**Exercise instructions**
Of the records that follow, copy only the lines from the line containing "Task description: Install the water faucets" to the line containing "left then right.", both included, exactly as written.

*** Begin section ***

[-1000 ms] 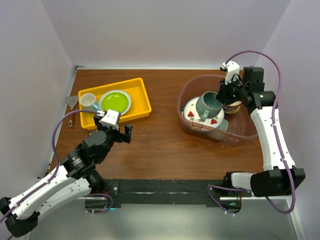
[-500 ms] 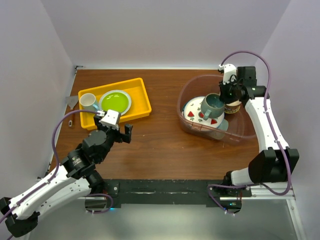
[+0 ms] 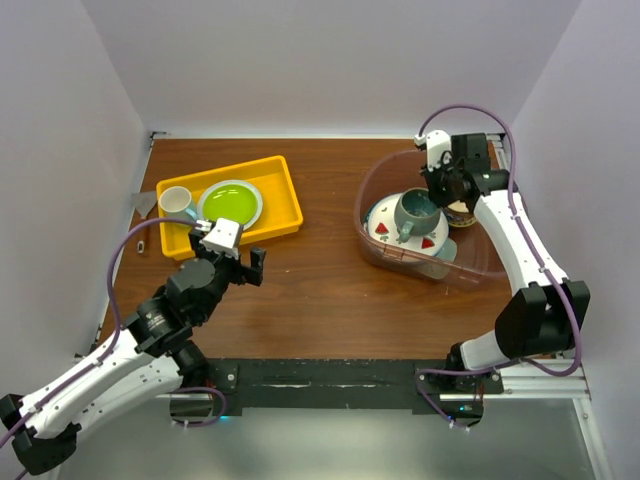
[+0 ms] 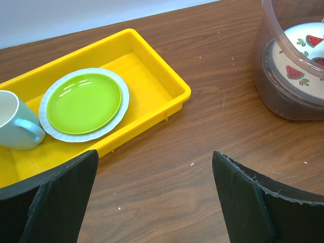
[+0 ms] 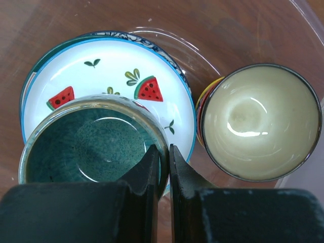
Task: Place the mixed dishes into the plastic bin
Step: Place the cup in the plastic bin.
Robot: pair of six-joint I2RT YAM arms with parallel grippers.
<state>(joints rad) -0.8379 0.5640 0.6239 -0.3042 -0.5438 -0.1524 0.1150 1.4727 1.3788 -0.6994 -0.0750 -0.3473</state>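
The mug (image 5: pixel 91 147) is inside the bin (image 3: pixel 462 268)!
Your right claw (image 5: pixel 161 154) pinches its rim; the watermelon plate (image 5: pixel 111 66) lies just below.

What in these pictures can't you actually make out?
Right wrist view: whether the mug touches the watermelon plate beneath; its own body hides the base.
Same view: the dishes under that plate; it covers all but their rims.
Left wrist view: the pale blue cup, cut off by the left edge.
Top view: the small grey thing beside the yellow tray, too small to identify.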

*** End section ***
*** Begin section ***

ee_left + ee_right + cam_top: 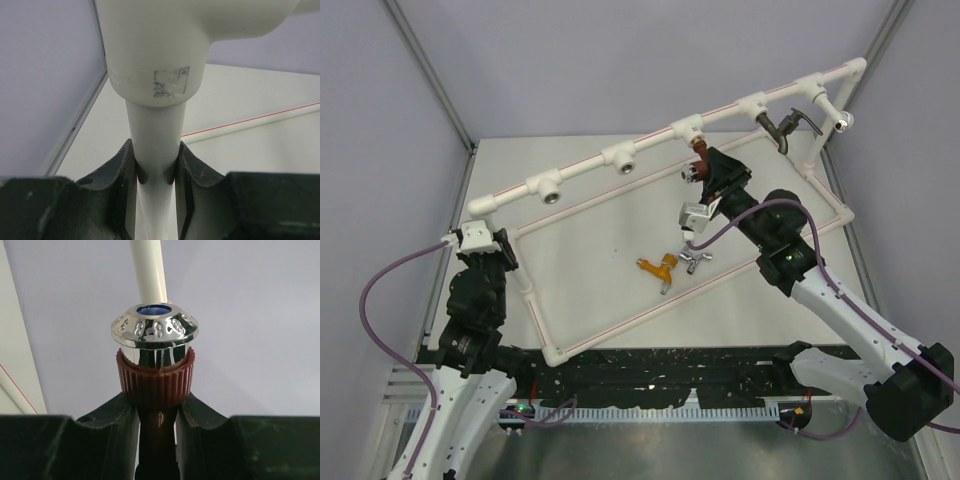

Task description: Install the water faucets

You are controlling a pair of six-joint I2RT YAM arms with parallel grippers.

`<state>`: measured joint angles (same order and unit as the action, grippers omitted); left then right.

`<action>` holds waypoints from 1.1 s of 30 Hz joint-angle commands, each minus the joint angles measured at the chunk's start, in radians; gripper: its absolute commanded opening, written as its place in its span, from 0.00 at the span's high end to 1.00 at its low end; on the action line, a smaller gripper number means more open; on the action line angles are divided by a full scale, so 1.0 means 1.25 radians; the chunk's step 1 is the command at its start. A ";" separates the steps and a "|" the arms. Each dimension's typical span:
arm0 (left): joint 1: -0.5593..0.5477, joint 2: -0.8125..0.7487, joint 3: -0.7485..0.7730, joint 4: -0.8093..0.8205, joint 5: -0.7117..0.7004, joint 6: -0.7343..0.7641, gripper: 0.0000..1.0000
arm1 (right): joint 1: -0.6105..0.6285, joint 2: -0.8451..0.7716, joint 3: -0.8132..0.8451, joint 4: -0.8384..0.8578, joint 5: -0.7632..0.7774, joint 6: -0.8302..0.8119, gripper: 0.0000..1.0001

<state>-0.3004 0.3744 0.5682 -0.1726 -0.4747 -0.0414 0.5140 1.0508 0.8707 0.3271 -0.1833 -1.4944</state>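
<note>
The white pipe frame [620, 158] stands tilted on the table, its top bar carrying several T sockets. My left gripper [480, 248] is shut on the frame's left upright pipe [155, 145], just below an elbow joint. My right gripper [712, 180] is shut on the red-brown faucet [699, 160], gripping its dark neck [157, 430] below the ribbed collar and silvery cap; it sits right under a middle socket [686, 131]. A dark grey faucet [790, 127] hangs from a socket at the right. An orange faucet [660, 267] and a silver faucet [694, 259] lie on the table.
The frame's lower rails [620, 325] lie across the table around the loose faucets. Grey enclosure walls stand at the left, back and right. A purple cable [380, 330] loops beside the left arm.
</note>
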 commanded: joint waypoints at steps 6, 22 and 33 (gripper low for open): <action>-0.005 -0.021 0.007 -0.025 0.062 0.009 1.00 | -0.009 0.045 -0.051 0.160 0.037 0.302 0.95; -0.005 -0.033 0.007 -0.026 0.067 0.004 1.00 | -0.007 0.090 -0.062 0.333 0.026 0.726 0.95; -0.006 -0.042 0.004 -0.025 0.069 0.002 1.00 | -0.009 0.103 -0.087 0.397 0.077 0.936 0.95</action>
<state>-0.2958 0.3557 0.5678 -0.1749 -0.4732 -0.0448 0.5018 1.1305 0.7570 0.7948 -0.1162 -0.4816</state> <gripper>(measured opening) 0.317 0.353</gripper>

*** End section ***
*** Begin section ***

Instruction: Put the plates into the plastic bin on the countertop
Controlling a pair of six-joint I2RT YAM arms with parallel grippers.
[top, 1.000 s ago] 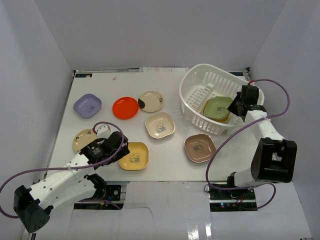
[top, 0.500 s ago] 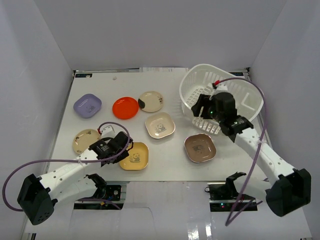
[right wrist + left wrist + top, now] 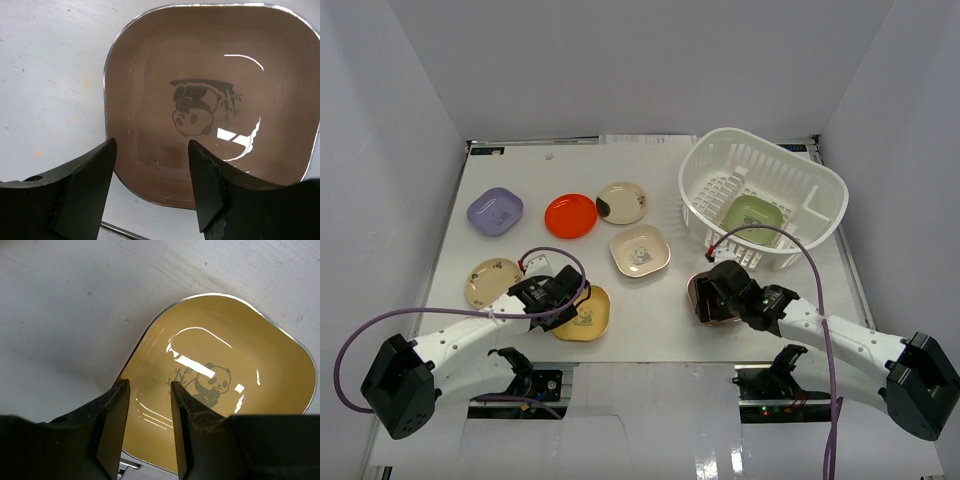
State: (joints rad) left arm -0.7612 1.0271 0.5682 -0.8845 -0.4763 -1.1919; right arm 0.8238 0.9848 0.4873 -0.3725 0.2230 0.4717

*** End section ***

**Solution to this problem**
Task description: Install the water faucets

You are controlling a pair of six-joint I2RT YAM arms with parallel grippers.

`<state>`: measured joint angles (same order and unit as the action, grippers omitted); left then right.

What the exercise required has been answered in full.